REV will follow two tracks of implementation and each will examine energy storage. The first track aims to establish a policy approach to encourage technologies, while the second track focuses on the regulatory changes needed to implement it. Significantly, Track 1 defines the role of distribution utilities in the deployment of distributed energy resources (DERs), proposing that distribution utilities should act as distributed system platforms (DSPs) to incorporate assets into grid operations. Ideas coming out of Track 1 already appear to redefine the role of storage in New York, but the significance of these changes will likely resonate well beyond the state.
Part of the Fabric
In its Track 1 decision (Order Adopting Regulatory Policy Framework and Implementation Plan, Case 14-M-0101, Feb. 26, 2015), the New York Public Service Commission (PSC) generally forbade utility ownership of distributed generation. But in the case of energy storage it carved out an exception - an exception that all but swallows the rule. Importantly, the PSC found that utilities may own distributed storage without concern over the competitive implications when it becomes a part of the very fabric of the distribution network:
"Storage technologies integrated into grid architecture can be used for reliability and to enable the optimal deployment of other distributed resources, and we agree with Staff that this application of storage technology should be permitted without the need for a market power analysis." (REV Order, pp. 68-69.)
The rationale for this exception is rooted in the conviction that energy storage upholds grid reliability and resiliency. Thus, this conviction represents a significant shift in regulatory policy. New York clearly has recognized both the value of energy storage and the broadening of its role in the grid of the future.

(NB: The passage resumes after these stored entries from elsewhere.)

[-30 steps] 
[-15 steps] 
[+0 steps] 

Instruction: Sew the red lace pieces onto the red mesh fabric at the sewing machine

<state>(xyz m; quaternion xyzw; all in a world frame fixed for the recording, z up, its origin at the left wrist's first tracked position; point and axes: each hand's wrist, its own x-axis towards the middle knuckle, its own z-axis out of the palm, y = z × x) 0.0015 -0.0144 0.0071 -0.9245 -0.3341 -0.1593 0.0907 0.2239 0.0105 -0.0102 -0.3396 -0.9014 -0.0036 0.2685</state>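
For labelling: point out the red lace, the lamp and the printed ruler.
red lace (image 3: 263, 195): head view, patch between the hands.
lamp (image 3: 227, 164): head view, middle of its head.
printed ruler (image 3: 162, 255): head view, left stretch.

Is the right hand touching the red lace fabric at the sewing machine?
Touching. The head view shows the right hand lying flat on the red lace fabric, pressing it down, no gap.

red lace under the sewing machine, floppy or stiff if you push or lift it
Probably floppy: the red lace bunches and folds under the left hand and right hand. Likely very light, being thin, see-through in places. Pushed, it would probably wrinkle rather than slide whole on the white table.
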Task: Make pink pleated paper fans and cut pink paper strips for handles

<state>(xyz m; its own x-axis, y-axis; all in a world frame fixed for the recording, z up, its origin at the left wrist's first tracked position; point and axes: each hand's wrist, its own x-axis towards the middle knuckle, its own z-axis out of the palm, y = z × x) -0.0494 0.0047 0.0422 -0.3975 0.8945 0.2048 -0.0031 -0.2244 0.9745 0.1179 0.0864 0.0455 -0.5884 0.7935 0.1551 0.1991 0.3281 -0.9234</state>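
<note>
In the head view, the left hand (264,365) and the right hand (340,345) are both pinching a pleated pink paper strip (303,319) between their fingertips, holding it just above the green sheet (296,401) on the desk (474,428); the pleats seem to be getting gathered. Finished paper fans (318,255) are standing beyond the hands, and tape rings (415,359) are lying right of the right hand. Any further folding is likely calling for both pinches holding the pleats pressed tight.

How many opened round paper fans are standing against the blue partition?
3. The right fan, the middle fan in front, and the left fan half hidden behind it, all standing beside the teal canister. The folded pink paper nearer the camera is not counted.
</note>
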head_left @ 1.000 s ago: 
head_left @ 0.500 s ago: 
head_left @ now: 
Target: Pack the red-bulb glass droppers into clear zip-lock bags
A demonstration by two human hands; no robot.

Historically, storage has often provided backup power for commercial and industrial applications. Increasingly today, storage integrates renewables - particularly in systems that are enclosed, or "islanded" That's where the lack of flexibility of the grid creates hurdles to integrating large percentages of renewables. And with its fast response capabilities, storage is made to order for frequency regulation - a better alternative to relying on the open market to purchase wholesale energy. In fact, policymakers just now are beginning to adopt storage as a tool to augment reliability and resiliency at the grid level. Perhaps the role of Superstorm Sandy and other extreme weather issues have driven recognition of the need for greater grid resiliency as well as awareness of the role storage can play in providing it.
Reliability and Resiliency
Like New York, other states are beginning to treat energy storage as a reliability asset. Storage-as-reliability applications have appeared among proposals to the California mandate (October 2013) for the state's utilities to procure 1.325 gigawatts of energy storage. In November 2014, for example, Oncor Energy requested regulatory approval for $5.2 billion of storage on the Texas grid to improve reliability. Taken together, the initiatives in Texas and California - and now the New York REV - promise not just another application for storage, but the emergence of storage redefined as a reliability asset.
And the distinction is not merely semantic. With three states treating storage as a reliability tool - one that can be owned or operated by utilities for resilience purposes - a new definition for the technology is taking root. The states are setting precedent, not only among stakeholders, but for regulators as well.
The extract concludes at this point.